THIS README IS FOR THE DATA/PROCESSED_DATA/CRIME/COUNT_DATA_GMO DIRECTORY.

THIS DIRECTORY CONTAINS THE CODE TO CREATE COUNT DATA FRAMES FOR LOS ANGELES OVER A GRID WHERE WE INTERPOLATE THE SOCIO-ECONOMIC VARIABLES OVER THESE GRID CELLS FROM THE CENSUS TRACT LEVEL VARIABLES. THE GRID DATA GENERATED IN THIS DIRECTORY IS INTENDED FOR THE USE IN THE GRID-MESH OPTIMISATION METHOD IMPLEMENTATION ON THE LOS ANGELES POLYGON, MAINLY THE SOCIO-ECONOMIC VARIABLES TOTAL POPULATION AND AVERAGE INCOME.

THE MANIPULATED DATA FILES (CREATED WITHIN THIS DIRECTORY) ARE CONTAINED WITHIN THIS ARCHIVED FOLDER.

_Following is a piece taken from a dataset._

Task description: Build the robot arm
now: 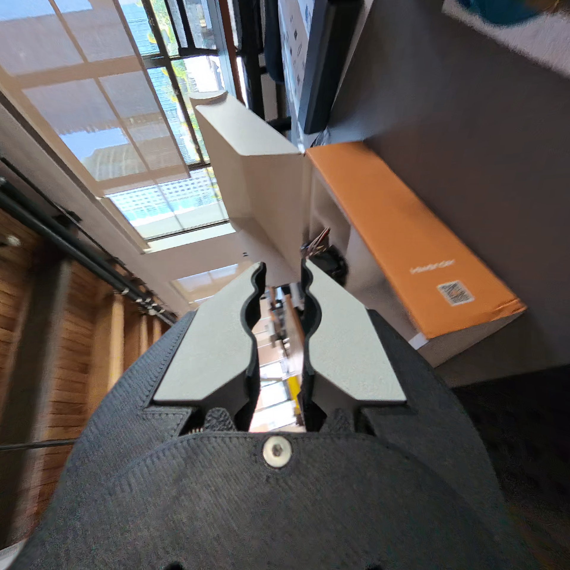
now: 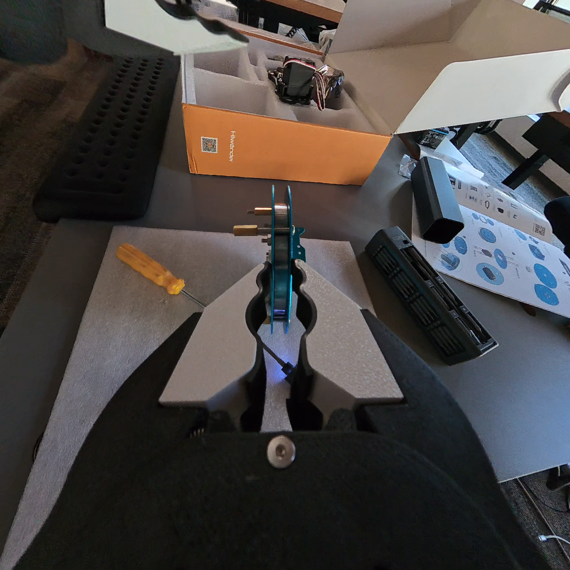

- CountDataGen_GMO_final.R: takes the census tract level socio-economic variables stored in PROCESSED_DATA/COVARIATES (copied over from RAW_DATA/COVARIATES) and the crime data stored in PROCESSED_DATA/CRIME/POINT_PATTERN (copied over from RAW_DATA/CRIME) to generate the count data over different resolution grids. Importantly, this produces the gridded count data for the creation of the covariates for the Grid-Mesh Optimisation method implemented on the Los Angeles window (Chapter 4) where the creation of the second covariate arises from the average income LA_CTInc_15_imp_proj.rds where all missing data for census tracts are interpolated, regardless of the total household estimates for the census tract. This is then interpolated slightly differently, using the proportion of the area of the census tract contained within the grid cells as the weights for the areal interpolation. This is discussed in more detail in Chapter 4 of my thesis.
	-- Outputs:
		--- LA2015CTXYCountData_proj.rda: this is the output count data for both homicides (hom_countdf) and motor vehicle thefts (gta_countdf) on a discretisation grid with dimensions X x Y over the Los Angeles study region with socio-economic variables interpolated as described and, in particular, the average income treated slightly differently in order to generate the second covariate variables for the Grid-Mesh Optimisation method that is based on the average income but not necessarily the average income variable.
		--- LA2015CTXYSFCountData_proj.rda: this is the output count data for both homicides (sf_homcount) and motor vehicle thefts (sf_gtacount) as above but saved as class sf.
		--- LA_Cov_XY_proj.rda: the data frames for the intersection of the census tracts and grid with resolution X x Y. It contains the id for the census tracts and the grids as well as the area of intersections and the corresponding census tracts and grid cells and the proportions of the areas of intersection with respect to the total census tract and total grid cell areas. this data frame also contains the values of each variable for the corresponding census tracts as well as these values producted with both the proportion of the area of the relevant census tract contained within the relevant grid cell and the proportion of the area of the relevant grid cell contained within the relevant census tract for each intersection. These are then intended to be combined as necessary for the interpolated variables.
		--- LAGridCellsXY_proj.rda: the grid cells for dimension X x Y as sf class at UTM projection.

where X and Y specified to get grid cell widths of approximately: 5km, 2km, 1km, 0.5km and 0.2km using the following number of cells in the x and y direction:
X = 10, 24, 48, 95, 236
Y = 15, 36, 72, 144, 359

The key data set here is the one aggregated over the 236x359 grid, as the socio-economic variables interpolated over this grid are used for the data simulation in the Grid-Mesh Optimisation method for Chapter 4.

NOTE THAT THE OUTPUTS LA2015CTXYCountData_proj.rda AND LA2015CTXYSFCountData_proj.rda CONTAIN ADDITIONAL SOCIO-ECONOMIC VARIABLES HOWEVER, ANY USE OF THESE DATA SETS WITHIN THE THESIS ARE FOCUSSED ONLY ON THE TOTAL POPULATION AND AVERAGE INCOME. THEREFORE, ANY MENTION OF THESE ADDITIONAL VARIABLES IN RELEVANT README DOCUMENTS ARE AS AN ASIDE AND THE R CODE TO INCLUDE THESE ADDITIONAL VARIABLES ARE COMMENTED OUT. HOWEVER, THE CODE AND THE ACCESS TO THESE VARIABLES ARE STILL AVAILABLE IF REQUIRED.